Space invader on target for Australia after 4 billion kilometre trip
Deborah Smith, Science Editor
ITS arrival will be a triumph of ingenuity and perseverance over adversity. Crippled, out of fuel, and three years late, the first spacecraft to land on an asteroid and return to Earth is about to touch down in the Australian outback.
The unmanned Japanese probe, Hayabusa, or Falcon, is set to release its cargo capsule over the Woomera Prohibited Area in South Australia on Sunday night, at the end of a 4billion-kilometre journey. Even if the capsule does not contain any soil from the asteroid as hoped, its landing about 11.30pm will be a great achievement and tribute to the tenaciousness of the Japanese space agency, said Glen Nagle, the spokesman for the Canberra Deep Space Communication Complex at Tidbinbilla.

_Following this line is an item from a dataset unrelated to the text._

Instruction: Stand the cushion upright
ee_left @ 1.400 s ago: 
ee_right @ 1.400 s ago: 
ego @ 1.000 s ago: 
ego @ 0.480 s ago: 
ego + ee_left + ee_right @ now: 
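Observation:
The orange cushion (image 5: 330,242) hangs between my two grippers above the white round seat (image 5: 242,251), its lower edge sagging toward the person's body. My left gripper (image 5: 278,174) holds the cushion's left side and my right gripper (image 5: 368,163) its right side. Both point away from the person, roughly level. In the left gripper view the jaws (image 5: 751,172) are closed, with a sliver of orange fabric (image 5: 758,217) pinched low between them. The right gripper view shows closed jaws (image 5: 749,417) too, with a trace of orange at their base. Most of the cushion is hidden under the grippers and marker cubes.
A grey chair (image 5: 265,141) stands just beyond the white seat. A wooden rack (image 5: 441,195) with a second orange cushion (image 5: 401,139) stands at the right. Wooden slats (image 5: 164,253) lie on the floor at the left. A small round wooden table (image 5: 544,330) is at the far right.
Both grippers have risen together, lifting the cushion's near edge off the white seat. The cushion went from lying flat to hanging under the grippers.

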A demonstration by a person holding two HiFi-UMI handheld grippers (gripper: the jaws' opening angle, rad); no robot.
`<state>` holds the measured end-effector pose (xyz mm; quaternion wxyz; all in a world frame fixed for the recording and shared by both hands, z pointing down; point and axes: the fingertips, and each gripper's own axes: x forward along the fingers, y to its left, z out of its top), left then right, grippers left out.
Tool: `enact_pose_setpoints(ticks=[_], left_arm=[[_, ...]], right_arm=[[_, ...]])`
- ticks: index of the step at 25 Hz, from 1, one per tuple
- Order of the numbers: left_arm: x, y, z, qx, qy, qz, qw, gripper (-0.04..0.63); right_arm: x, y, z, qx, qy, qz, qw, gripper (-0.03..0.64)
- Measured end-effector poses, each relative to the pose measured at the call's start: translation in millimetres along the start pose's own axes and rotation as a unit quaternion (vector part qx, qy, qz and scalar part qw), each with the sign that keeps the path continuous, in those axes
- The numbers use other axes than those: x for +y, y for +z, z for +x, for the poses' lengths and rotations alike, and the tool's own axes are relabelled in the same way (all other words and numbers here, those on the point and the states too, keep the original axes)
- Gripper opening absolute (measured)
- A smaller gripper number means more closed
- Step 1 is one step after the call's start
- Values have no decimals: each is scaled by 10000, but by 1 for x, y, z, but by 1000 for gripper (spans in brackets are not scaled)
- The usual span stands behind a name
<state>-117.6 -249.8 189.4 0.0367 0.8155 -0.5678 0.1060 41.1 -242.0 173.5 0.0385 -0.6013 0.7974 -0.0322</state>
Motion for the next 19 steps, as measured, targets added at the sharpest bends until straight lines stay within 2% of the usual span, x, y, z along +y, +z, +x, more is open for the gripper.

The seven-year mission to Itokawa, a small asteroid just 540 metres long, has had to overcome fuel leakages, malfunctioning engines, and repeated loss of communication with Earth. ''What has been achieved in getting this spacecraft back is nothing short of remarkable,'' Mr Nagle said.
The CSIRO-managed NASA tracking station has been following Hayabusa since its launch in May 2003. When it gets close to Woomera the 500-kilogram spacecraft will be moving so fast it will have to be tracked from California. A Japanese and NASA team in a chase aeroplane with thermal imaging equipment will help pinpoint its landing position during its final descent, so the capsule can be recovered and returned to Japan, where its contents will be analysed by researchers including Professor Trevor Ireland of the Australian National University.
A year into its journey, Hayabusa swung by the Earth, using its gravity to accelerate towards the asteroid, a lump of debris left over from the birth of the planets 4.5 billion years ago. It arrived at the asteroid, about 300 million kilometres from Earth, in November 2005 and took photographs and remote sensing measurements which revealed it was a pile of loosely packed rubble. A small robot, named Minerva, was to have hopped across the surface of the asteroid, but its release was flawed and it drifted off into space. Although Hayabusa touched down on the asteroid twice, a system to fire a metal ball to kick up soil for collection did not operate properly and it is unclear whether any material was obtained. The spacecraft's chemical fuel leaked out, and three of its four electronic ion propulsion engines broke down. But the Japanese team was able to combine the parts on the crippled craft that still worked to bring it home.